Before this happened the Australian Labor Party for some still murky reason left the tripartisan tent on the need for Senate reform (though internally this was far from unanimous).  I do know that some influential figures in the party were genuinely concerned about the Coalition getting a "blocking majority" and remained so (scars of 1975 perhaps) no matter what evidence was produced.  Australia was treated to the unedifying spectacle of what should have been an three-party process being obstructed for many hours by some very silly claims indeed.  Among the worst of these was the claim that if a person's vote did not reach anyone who was elected, then that person had been "disenfranchised".  In fact, disenfranchisement occurs when someone is denied the right to vote, not when the vote they choose doesn't actually reach anybody who wins.  Many voters who detest the major parties would be very happy about their vote not reaching either Labor or Liberal!

Anyway I have gone through the whole Senate debate - rather hurridly so I may have missed some juicy quotes - and assembled a list of predictions and implied predictions made by Labor Senators and that I consider to have been falsified by the results of the election.  I've left out those claims that merely alleged the Coalition was trying to create a three-party monopoly or a blocking majority or something else equally unlikely, as I cannot judge the Government's intentions.  I've also mostly left out those that were predicated on a cycle of many elections and have not yet proven false, though I am certain a lot of them will be.  Even with this strict culling, at least 14 of Labor's 25 Senators in the 44th Parliament issued at least one false prediction.  The silver medal for 2016 therefore goes to this team of 44th Parliament Senators (in alphabetical order) Bilyk, Cameron, Carr, Collins, Conroy (captain), Dastyari, Ludwig, McEwen, Gallagher, O'Neill, Peris, Polley, Sterle and Wong and a sample of their efforts can be downloaded here:

False Labor Senate Predictions (6 pp)

The bronze medal goes to Malcolm Mackerras.  Mackerras has been quite snarky towards some of his fellow psephologists through this process, so I'm sure he will not mind being singled out.  Unfortunately Mackerras was one of reform opponents' very few go-to psephs as a source of quotes during the farcical Senate debate, and why not with such juicy (and wrong) claims as:

"'It is not about fairness what is going on here. It is about the reshaping of our party system. South Australia is to have a four-party system, Liberal on the right, Xenophon in the centre and Labor and Greens on the left. The rest of Australia is to have a three-party system—coalition, Labor and Greens. There will be no independent senators, unless Jacqui Lambie can get a short-term at a 2016 double dissolution election."

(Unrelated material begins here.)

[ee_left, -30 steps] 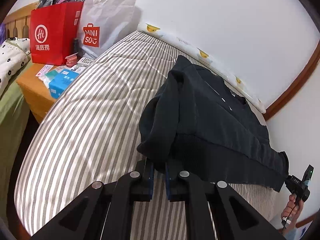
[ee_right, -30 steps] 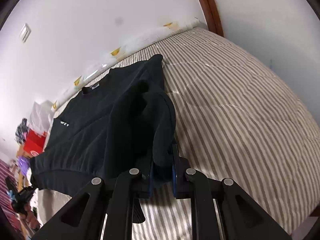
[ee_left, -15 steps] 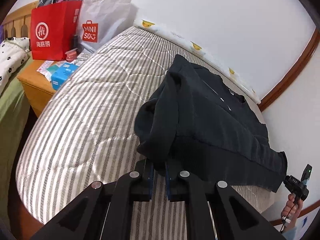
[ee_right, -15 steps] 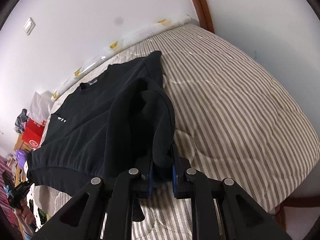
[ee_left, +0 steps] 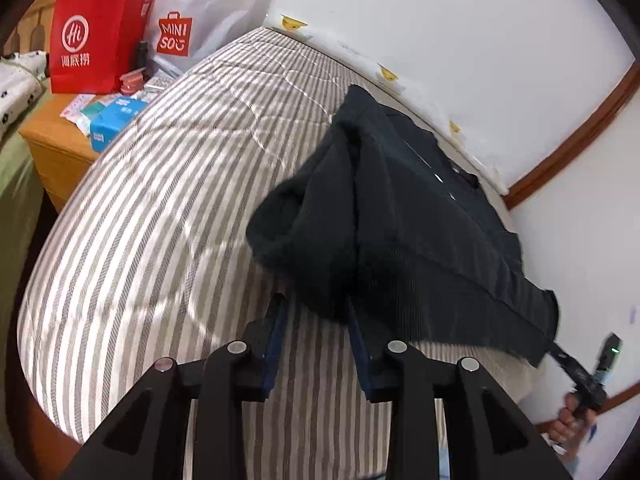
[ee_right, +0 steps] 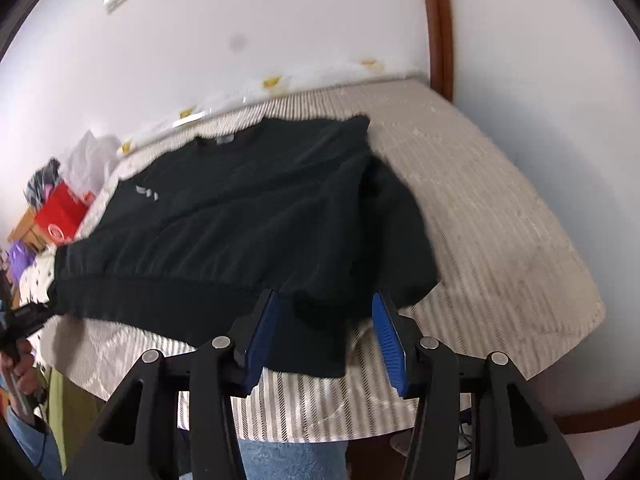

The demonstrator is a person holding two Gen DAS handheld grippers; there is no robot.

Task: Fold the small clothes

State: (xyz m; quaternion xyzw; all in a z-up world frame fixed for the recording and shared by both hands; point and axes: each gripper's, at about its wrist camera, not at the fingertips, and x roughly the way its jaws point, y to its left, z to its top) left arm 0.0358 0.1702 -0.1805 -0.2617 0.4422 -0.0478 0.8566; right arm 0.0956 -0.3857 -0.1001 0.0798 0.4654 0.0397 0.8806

(It is true that this prediction was made before the reform to below-the-line voting, but that reform had nothing to do with the success of those crossbench winners who did win).

Lambie in fact got a long term, and Hinch was elected as a Senator as independent (or not) as Lambie, not to mention the 4 PHON winners and the wins by Leyonhjelm and Day.  But it wasn't just that.  Mackerras predicted so many wrong things about the reform and election cycle.  He said repeatedly that there would not be an early election (there was) and on and off that there wouldn't be a DD (which there was).  He predicted Senate reform would be BTL only, then when it wasn't he dropped rather strong hints that the High Court might throw it out without below-the-line reform (it didn't go anywhere near doing so and clearly wouldn't have even had BTL voting not been reformed).  His Senate predictions were mostly reasonable, but he wrongly tipped Peter Madden to win in Tasmania, apparently solely based on Madden having opposed Senate reforms.   (Oh and he also thought Clinton had a 99% chance of winning.)  Not all Mackerras' predictions in the year were bad by any means, but what was striking to me was that when it came to the Senate reform process especially, he was "predicting" with the heart and not the head, more or less every time.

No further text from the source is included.